### ACTIVITY
From the listing that follows, extract every line and set it down unaltered.

### GIVEN MATERIAL
============================================================

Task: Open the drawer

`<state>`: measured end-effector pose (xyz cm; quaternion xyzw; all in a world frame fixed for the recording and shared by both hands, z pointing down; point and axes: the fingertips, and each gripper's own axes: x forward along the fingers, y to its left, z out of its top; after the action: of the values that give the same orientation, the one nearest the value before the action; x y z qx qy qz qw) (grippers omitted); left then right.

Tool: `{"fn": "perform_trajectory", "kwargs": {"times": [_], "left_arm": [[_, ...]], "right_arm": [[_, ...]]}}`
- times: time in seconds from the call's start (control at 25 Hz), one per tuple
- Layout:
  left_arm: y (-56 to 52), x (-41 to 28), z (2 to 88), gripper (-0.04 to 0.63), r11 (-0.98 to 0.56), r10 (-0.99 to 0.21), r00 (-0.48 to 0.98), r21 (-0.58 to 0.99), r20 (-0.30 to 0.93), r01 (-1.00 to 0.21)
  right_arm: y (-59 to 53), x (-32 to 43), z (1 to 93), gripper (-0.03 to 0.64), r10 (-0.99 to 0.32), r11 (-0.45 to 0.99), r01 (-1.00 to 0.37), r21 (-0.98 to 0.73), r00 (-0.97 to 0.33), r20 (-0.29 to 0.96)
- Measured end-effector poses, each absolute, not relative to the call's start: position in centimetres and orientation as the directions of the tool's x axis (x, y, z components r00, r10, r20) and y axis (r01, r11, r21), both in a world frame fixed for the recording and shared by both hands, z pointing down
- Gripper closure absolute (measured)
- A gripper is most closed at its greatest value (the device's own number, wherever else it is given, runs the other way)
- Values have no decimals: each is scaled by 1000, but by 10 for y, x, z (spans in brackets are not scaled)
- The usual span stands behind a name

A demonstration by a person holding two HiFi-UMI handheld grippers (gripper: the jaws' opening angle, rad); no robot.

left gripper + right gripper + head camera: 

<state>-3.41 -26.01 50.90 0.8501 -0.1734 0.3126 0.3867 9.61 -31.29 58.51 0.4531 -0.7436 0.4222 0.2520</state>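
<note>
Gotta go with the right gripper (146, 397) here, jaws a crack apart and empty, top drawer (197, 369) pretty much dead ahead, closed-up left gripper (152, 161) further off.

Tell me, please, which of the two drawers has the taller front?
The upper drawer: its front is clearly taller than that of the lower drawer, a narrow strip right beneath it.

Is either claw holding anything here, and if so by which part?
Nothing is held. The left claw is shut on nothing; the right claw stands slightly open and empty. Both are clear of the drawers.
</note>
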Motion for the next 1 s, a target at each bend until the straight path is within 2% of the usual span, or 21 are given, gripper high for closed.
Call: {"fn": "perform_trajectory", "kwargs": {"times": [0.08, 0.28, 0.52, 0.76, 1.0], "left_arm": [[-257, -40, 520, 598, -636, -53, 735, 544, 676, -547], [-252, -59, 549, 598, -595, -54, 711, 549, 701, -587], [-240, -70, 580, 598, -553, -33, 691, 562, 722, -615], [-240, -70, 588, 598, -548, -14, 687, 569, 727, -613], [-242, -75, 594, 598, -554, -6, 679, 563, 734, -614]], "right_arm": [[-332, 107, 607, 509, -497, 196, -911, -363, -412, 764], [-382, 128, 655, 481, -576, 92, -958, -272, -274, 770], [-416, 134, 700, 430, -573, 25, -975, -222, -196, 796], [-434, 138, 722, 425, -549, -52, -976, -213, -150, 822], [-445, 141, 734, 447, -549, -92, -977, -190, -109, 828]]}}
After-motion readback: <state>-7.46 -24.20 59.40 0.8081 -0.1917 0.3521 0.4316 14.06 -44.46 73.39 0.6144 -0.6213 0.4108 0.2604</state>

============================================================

### SOLUTION
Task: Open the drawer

`<state>`: measured end-effector pose (xyz cm; quaternion xyzw; all in a world frame fixed for the recording and shared by both hands, z pointing down; point and axes: the fingertips, and each gripper's own axes: x forward along the fingers, y to its left, z out of its top; after the action: of the values that give the same orientation, the one nearest the value before the action; x y z qx qy qz qw) (grippers omitted); left then right.

Tool: `{"fn": "perform_trajectory", "kwargs": {"times": [_], "left_arm": [[_, ...]], "right_arm": [[_, ...]]}}`
- times: time in seconds from the call's start (control at 25 Hz), one per tuple
- Layout:
  left_arm: y (-56 to 52), x (-41 to 28), z (2 to 88), gripper (-0.04 to 0.63), r11 (-0.98 to 0.56), r10 (-0.99 to 0.21), r00 (-0.48 to 0.98), r21 (-0.58 to 0.99), r20 (-0.30 to 0.93), r01 (-1.00 to 0.21)
  right_arm: y (-59 to 53), x (-32 to 43), z (1 to 93), gripper (-0.03 to 0.64), r10 (-0.99 to 0.32), r11 (-0.45 to 0.99), r01 (-1.00 to 0.37), r21 (-0.98 to 0.73), r00 (-0.97 to 0.33), r20 (-0.29 to 0.96)
- Measured end-effector poses, each absolute, not relative to the call's start: position in centimetres and orientation as the directions of the tool's x axis (x, y, z components r00, r10, r20) and y axis (r01, r11, r21), both in a world frame fixed for the recording and shared by both hands, z pointing down
- Gripper closure absolute (measured)
- A gripper is most closed at its greatest value (the device's own number, wherever else it is given, runs the other way)
- Values have no decimals: each is scaled by 1000, but by 10 for y, x, z (spans in brackets are not scaled)
- The usual span stands behind a name

A demonstration by a person holding two HiFi-UMI handheld grippers (gripper: the jaws' opening angle, rad); no robot.

left gripper + right gripper + head camera: 

<state>-3.41 -26.01 50.90 0.8501 -0.1734 0.3126 0.3867 9.61 -31.29 58.51 0.4531 -0.7436 0.4222 0.2520</state>
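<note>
Gotta go with the right gripper (146, 397) here, jaws a crack apart and empty, top drawer (197, 369) pretty much dead ahead, closed-up left gripper (152, 161) further off.

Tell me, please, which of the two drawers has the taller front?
The upper drawer: its front is clearly taller than that of the lower drawer, a narrow strip right beneath it.

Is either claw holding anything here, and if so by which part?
Nothing is held. The left claw is shut on nothing; the right claw stands slightly open and empty. Both are clear of the drawers.
</note>
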Motion for the next 1 s, a target at each bend until the straight path is within 2% of the usual span, or 21 are given, gripper high for closed.
Call: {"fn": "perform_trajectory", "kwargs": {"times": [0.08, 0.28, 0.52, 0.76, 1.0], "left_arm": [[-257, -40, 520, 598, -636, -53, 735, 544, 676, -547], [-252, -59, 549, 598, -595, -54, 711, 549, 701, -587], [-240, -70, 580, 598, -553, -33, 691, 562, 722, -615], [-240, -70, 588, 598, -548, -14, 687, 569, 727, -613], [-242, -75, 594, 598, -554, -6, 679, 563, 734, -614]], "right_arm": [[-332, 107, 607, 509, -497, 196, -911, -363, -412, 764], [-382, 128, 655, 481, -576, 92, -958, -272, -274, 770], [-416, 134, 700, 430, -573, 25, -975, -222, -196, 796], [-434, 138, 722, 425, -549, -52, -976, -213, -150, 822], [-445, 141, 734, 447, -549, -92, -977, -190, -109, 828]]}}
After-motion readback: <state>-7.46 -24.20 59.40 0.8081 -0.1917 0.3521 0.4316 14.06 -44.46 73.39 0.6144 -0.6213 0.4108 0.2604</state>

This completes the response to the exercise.